I turn also to the way in which your Lordships’ House operates internally, which is just as important in terms of reform. The work done under the auspices of the noble Lords, Lord Butler and Lord Filkin, and the noble Baroness, Lady Murphy, stimulated by the Lord Speaker with the Strengthening Parliament process, is extremely important—we have to raise our game. This is a parallel exercise to one that is already taking place under the auspices of the new Government in fully implementing the work of the Wright committee in the other place, and not before time. Again, I was pleased that the Leader of our House expressed a positive response to that work—in contrast to the half-hearted reaction from the previous Administration.
Finally, it is absolutely critical that we make it clear to Members of both Houses that improving the way in which we operate and improving the influence that we have is not part of a zero-sum game. I quote the late Robin Cook on this point. Both Houses can improve their game together in holding the Executive to account for both their executive actions and their legislation. It is definitely not a question of one House doing better at the expense of the other. That, too, is explicit in the coalition agreement and it is very welcome.
I appeal to Members of your Lordships’ House to read again the White Paper produced under the auspices of Mr Jack Straw, with representatives of all three major parties, the Bishops and the Cross Benches. A lot of the issues that have been raised tonight were addressed in that White Paper, and even more so, if I may say so with due modesty, in the Bill produced in 2005 in the other place by me, together with Robin Cook, Kenneth Clarke, Tony Wright and George Young, and supported by many Members of your Lordships’ House, as well as many Members of the other place, including five senior members of the present Government.

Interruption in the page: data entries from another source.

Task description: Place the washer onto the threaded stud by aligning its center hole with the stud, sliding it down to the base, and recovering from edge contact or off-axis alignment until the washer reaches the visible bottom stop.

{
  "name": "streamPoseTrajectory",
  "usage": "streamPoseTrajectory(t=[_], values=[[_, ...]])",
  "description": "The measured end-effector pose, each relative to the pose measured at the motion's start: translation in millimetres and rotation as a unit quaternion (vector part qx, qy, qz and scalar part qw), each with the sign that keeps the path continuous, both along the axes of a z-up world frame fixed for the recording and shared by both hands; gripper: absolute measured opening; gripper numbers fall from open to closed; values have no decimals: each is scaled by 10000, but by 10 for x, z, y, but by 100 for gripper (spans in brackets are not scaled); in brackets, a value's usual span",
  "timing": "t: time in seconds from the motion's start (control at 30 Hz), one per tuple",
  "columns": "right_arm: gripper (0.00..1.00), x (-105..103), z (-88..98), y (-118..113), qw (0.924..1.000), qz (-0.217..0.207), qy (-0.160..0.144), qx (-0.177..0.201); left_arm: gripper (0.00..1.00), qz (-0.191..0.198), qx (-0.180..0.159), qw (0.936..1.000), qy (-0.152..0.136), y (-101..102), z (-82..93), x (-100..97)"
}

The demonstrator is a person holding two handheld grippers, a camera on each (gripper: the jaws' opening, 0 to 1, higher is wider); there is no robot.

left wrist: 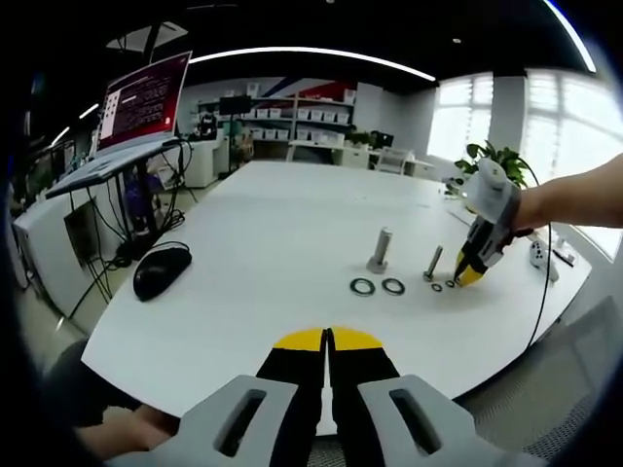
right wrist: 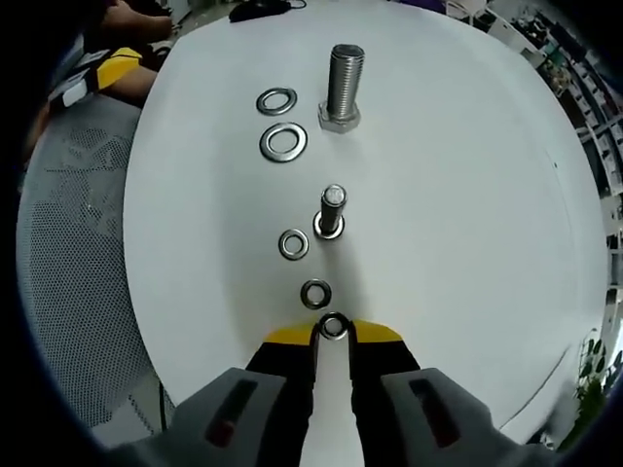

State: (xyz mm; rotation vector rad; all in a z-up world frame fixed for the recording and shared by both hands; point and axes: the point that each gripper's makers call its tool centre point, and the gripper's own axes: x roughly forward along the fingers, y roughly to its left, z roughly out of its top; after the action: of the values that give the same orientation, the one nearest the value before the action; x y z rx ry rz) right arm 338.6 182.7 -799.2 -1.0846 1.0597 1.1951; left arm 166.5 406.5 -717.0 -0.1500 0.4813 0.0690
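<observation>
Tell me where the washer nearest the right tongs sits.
In the right gripper view, that small washer lies on the white table between the tips of the right tongs, just below another small washer.

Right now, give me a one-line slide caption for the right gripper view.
Right gripper pinching a small washer at the table, lined up before the small stud; four loose washers and a large bolt beyond.

Office-lab: shelving with bins [left wrist: 292, 115], laptop [left wrist: 136, 112], white table [left wrist: 263, 243].
</observation>
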Motion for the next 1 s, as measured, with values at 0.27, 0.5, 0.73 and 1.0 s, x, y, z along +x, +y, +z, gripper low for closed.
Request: streamPoseTrajectory(t=[0.27,0.5,0.73,1.0], values=[[14,-9,25,-12,9983,-514,101,272,0,-2,1,10000,0,1,-2,1],[14,16,211,81,9961,-625,125,610,0,1,-8,10000,-2,1,-4,2],[14,16,378,198,9947,-593,132,830,0,-1,7,10000,6,3,-6,3],[14,-3,564,359,9947,-310,57,982,0,-9,17,10000,14,3,-9,1]])
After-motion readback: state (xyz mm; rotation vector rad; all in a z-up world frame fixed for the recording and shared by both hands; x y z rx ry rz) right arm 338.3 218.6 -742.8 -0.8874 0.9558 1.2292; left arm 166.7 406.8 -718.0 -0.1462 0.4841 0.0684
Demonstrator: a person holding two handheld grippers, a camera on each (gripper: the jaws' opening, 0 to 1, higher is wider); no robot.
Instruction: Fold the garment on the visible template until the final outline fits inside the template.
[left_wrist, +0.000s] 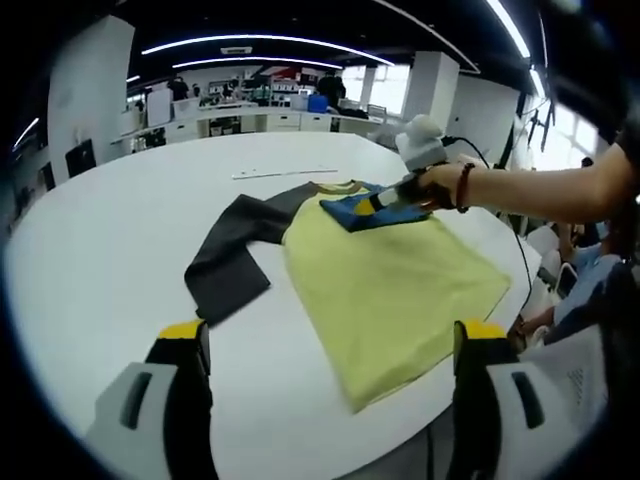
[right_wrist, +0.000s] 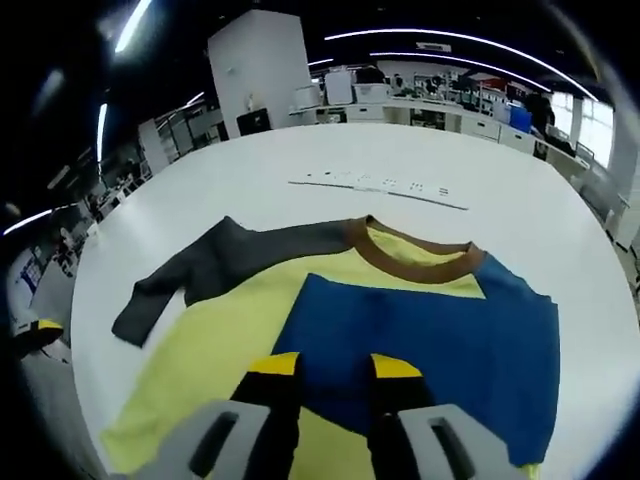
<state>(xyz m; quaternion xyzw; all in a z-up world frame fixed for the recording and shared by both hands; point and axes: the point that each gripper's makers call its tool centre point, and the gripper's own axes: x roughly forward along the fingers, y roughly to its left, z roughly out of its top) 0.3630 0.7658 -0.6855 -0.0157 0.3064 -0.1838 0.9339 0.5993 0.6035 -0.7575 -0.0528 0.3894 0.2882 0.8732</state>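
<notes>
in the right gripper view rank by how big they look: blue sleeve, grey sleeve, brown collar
1. blue sleeve, though it lies nearest the camera
2. grey sleeve
3. brown collar

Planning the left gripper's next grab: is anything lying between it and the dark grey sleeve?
Nothing visible does. In the left gripper view, only bare white table lies between the open left gripper and the grey sleeve. The right gripper is farther off, at the folded blue sleeve near the collar.
</notes>
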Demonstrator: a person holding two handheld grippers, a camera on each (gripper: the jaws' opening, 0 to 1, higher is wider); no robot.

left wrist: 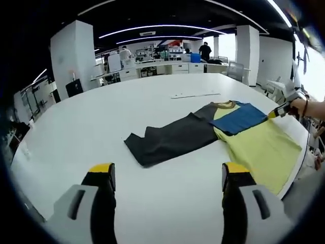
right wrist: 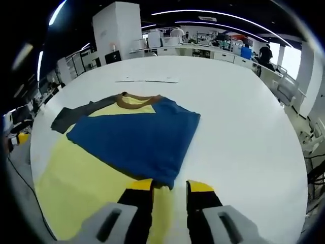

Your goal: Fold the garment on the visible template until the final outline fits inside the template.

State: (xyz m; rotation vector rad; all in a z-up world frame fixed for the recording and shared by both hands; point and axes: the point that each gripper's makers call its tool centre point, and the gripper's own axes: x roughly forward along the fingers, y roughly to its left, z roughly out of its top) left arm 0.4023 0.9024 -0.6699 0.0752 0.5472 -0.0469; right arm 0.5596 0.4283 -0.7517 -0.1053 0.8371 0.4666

The facts are that issues such as the excessive numbers during the transition period, the competitive mandates possible between the two Houses and the risk of challenge and deadlock are addressed in the report produced by the Constitution Unit with the five of us for that Bill and, to a large extent, followed through in the 2008 White Paper. We called our report, outlining that Bill, Breaking the Deadlock. At long last, after 99 years, we have a Government who seem to be determined to break that deadlock and we should face the political fact that those with a personal interest in procrastination must not be allowed to derail this process.
Today I have heard so many Members say that they are in favour of reform as long as it does not reform the rationale for their own presence in this Chamber. Frankly, I do not think that is enough to satisfy the public. It was claimed earlier that this House represents the beating heart of democracy in Britain. That level of self-satisfied complacency, to which the noble Viscount, Lord Astor, referred, does not enhance trust in our House or respect for parliamentary democracy.